--- Your goal ---
Using the data below, return all lines in which "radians" appears.

════════════════════

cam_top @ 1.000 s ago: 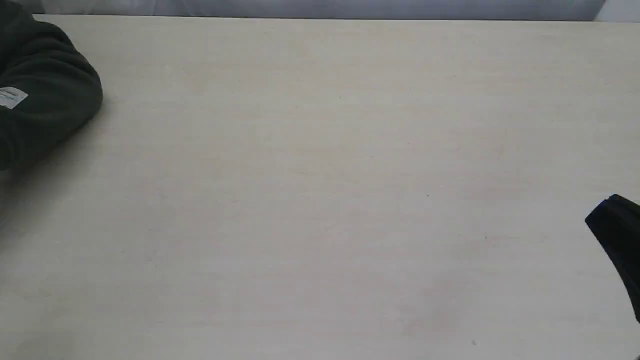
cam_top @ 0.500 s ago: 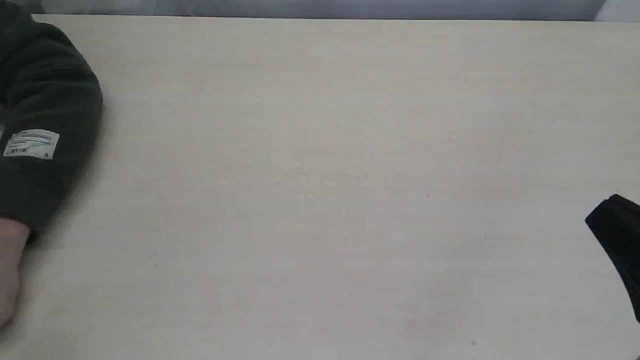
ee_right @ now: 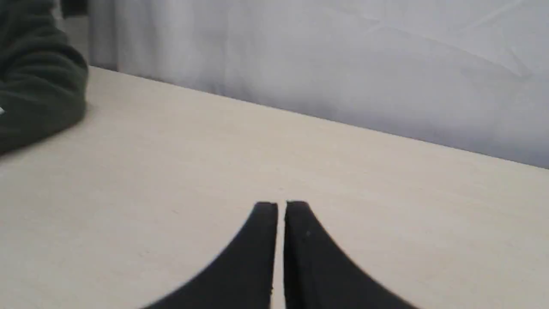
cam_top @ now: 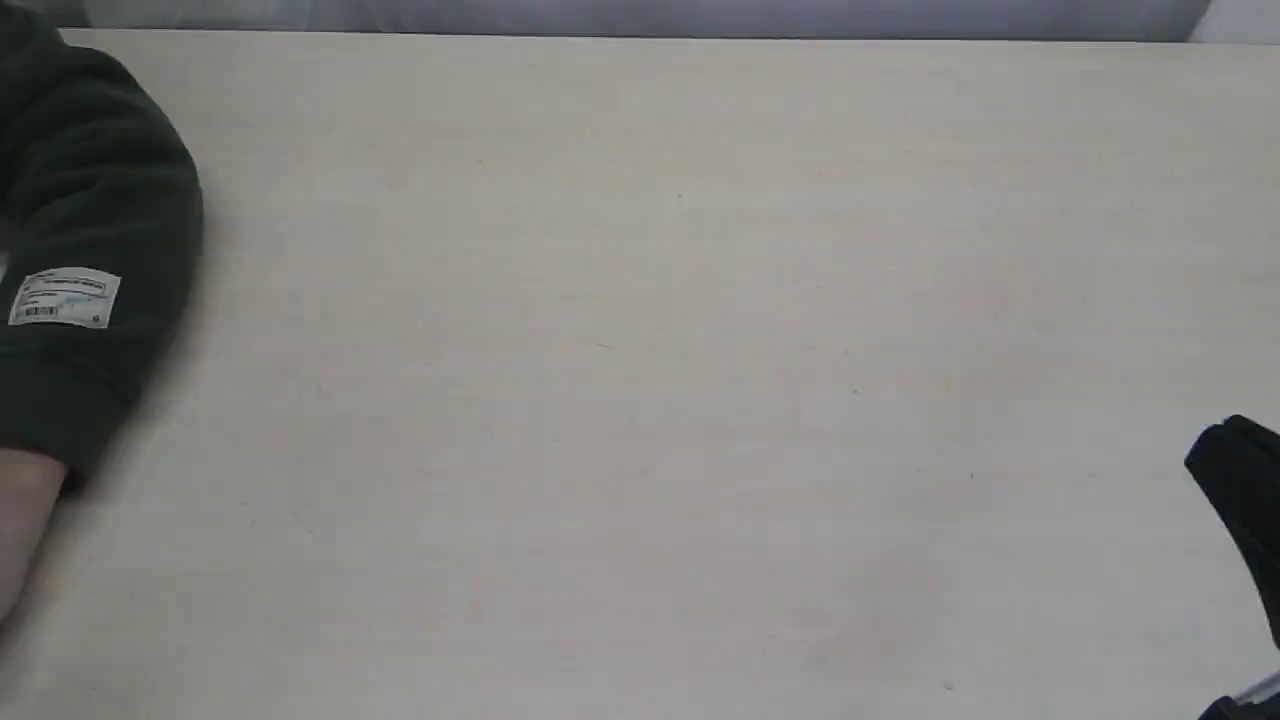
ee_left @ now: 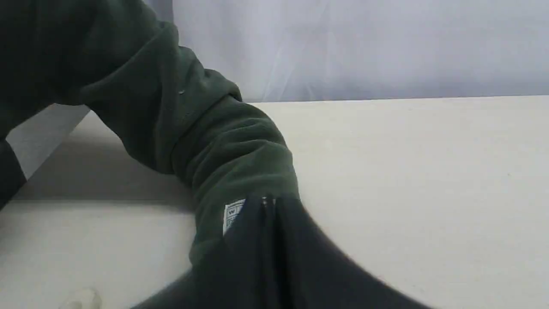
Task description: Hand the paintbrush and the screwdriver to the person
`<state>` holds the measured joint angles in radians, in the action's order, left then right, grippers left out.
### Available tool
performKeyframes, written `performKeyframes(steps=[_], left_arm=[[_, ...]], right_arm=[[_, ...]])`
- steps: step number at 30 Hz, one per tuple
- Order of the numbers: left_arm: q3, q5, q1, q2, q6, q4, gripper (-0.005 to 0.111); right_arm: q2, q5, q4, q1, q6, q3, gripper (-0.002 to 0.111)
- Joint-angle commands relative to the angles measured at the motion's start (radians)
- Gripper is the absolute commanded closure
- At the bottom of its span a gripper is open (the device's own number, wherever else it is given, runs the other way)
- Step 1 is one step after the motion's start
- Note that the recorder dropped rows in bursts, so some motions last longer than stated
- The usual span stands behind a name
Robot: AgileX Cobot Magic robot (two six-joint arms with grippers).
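Observation:
Neither the paintbrush nor the screwdriver shows in any view. The person's arm in a dark green sleeve (cam_top: pixel 95 190) lies along the table's left side, with a white label (cam_top: pixel 65 298) and a bare wrist (cam_top: pixel 18 520) below the cuff. In the left wrist view my left gripper (ee_left: pixel 268 202) is shut, its tips right in front of the sleeve (ee_left: pixel 231 159) by the label; only a tiny glint shows at the tips. My right gripper (ee_right: pixel 281 205) hangs over bare table with its fingers nearly touching and nothing between them. It enters the exterior view at the right edge (cam_top: pixel 1235 480).
The pale wooden table (cam_top: pixel 640 350) ends at a far edge against a grey-white backdrop (cam_top: pixel 640 15). In the left wrist view a small, pale, blurred shape (ee_left: pixel 81 297) lies on the table; I cannot tell what it is.
The person's arm has slid toward the near edge on the left, bringing the label and then the bare wrist into view. My right gripper has dropped slightly toward the near edge.

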<state>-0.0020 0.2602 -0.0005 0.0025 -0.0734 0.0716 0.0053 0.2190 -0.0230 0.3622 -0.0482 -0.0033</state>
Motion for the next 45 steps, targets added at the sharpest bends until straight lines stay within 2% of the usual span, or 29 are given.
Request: performKeyframes(steps=[1, 9, 15, 45], left_arm=[[0.002, -0.010, -0.007, -0.002, -0.002, -0.003, 0.107], [0.002, -0.010, -0.007, -0.002, -0.002, -0.003, 0.107], [0.002, -0.010, -0.007, -0.002, -0.002, -0.003, 0.107], [0.002, -0.011, -0.007, -0.002, -0.002, -0.001, 0.107]], right_arm=[[-0.005, 0.042, 0.016, -0.090, -0.019, 0.003, 0.104], [-0.005, 0.055, 0.016, -0.300, -0.019, 0.003, 0.104], [-0.005, 0.068, 0.016, -0.369, -0.019, 0.003, 0.104], [-0.005, 0.127, 0.016, -0.378, -0.019, 0.003, 0.104]])
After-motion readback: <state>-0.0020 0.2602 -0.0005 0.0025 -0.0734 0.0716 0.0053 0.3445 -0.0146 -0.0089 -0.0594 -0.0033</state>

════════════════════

--- Exercise response ---
`<state>` holds the measured joint angles in radians, in the action's order, left then right, grippers left out.
- Joint-angle commands relative to the angles measured at the motion's start (radians)

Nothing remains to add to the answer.